From preliminary tests, we found that the classical version of NSGA-II struggles to find solutions that adequately satisfied population equality. Hence, we decided to use a handling constraint strategy to improve its performance, NSGA-IIHD. On the other hand, we observed that the conventional version of SPEA-II was able to produce high-quality solutions. However, in order to do a fair a comparison, we implemented a SPEA-II version with a handling constraint strategy, SPEA-IIHD. The nondominated solutions generated by these techniques and their participation in the true Pareto front were used to compare their performance. It was clear that the classical version of NSGA-II is not a competitive option for this kind of problems. The remaining algorithms seemed to have complementary behavior.

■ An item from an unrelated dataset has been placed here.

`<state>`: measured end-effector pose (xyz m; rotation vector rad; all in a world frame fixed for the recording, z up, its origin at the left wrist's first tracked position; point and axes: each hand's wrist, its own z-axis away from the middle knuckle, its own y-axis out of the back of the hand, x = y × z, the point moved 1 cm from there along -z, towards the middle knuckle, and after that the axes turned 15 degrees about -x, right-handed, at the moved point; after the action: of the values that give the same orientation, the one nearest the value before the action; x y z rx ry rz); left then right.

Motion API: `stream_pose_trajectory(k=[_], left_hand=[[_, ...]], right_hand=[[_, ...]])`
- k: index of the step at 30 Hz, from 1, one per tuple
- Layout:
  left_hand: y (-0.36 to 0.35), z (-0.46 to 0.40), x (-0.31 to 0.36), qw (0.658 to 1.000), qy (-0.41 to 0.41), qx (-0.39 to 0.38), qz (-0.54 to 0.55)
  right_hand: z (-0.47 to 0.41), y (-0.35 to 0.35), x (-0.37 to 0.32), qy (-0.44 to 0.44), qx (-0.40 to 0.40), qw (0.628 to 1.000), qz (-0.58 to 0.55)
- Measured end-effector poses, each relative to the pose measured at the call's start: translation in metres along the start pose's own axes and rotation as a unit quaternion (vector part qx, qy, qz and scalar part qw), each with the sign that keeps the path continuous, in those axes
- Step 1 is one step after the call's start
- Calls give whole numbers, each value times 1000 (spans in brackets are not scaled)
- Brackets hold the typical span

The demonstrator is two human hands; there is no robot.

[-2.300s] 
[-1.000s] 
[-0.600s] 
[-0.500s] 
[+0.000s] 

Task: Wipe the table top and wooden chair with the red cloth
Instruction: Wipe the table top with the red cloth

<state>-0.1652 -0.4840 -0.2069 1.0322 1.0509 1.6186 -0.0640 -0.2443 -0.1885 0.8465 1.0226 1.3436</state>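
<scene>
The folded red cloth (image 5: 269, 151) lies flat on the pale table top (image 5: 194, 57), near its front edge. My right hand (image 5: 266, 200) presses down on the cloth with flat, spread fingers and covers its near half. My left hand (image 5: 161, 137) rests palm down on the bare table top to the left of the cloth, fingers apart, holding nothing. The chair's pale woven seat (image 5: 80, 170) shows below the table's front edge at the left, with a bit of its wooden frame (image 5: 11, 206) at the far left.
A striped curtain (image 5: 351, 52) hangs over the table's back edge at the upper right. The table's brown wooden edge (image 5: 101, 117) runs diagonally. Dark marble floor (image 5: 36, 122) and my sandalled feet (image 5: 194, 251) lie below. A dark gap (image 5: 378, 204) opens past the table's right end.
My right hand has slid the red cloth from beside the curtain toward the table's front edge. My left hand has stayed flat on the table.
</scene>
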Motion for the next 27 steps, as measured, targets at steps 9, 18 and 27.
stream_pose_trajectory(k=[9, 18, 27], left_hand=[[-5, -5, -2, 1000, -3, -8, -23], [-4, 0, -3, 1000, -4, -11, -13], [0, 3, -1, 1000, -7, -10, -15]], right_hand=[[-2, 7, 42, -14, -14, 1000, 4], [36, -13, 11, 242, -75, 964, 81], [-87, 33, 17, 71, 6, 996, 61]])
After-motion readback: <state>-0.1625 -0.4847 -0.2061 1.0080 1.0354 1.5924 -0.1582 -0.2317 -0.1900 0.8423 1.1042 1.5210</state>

Actually, the solutions generated by different techniques are clearly located in different regions of the true Pareto front. Thus, we cannot conclude that any of these algorithms is better than its counterparts.

However, we consider that the application of NSGA-IIHD, SPEA-II, and SPEA-IIHD can be a very valuable tool in any real redistricting processes. Especially if we consider that some state statutes do not establish a clear limit for population equality and compactness, constitutional language only suggests that districts must be substantially equal in population. In these cases, our proposals provide a wide set of nondominated solutions that can be used as a guide to identify improvements to any new redistricting plan, no matter if mean deviation, overall range, or compactness is considered more important. Additionally, the time required by each algorithm is acceptable if we contemplate that a redistricting plan is used for many years.

Data Availability

The data used to support the findings of this study are available from the corresponding author upon request.

Conflicts of Interest

The authors declare that they have no conflicts of interest.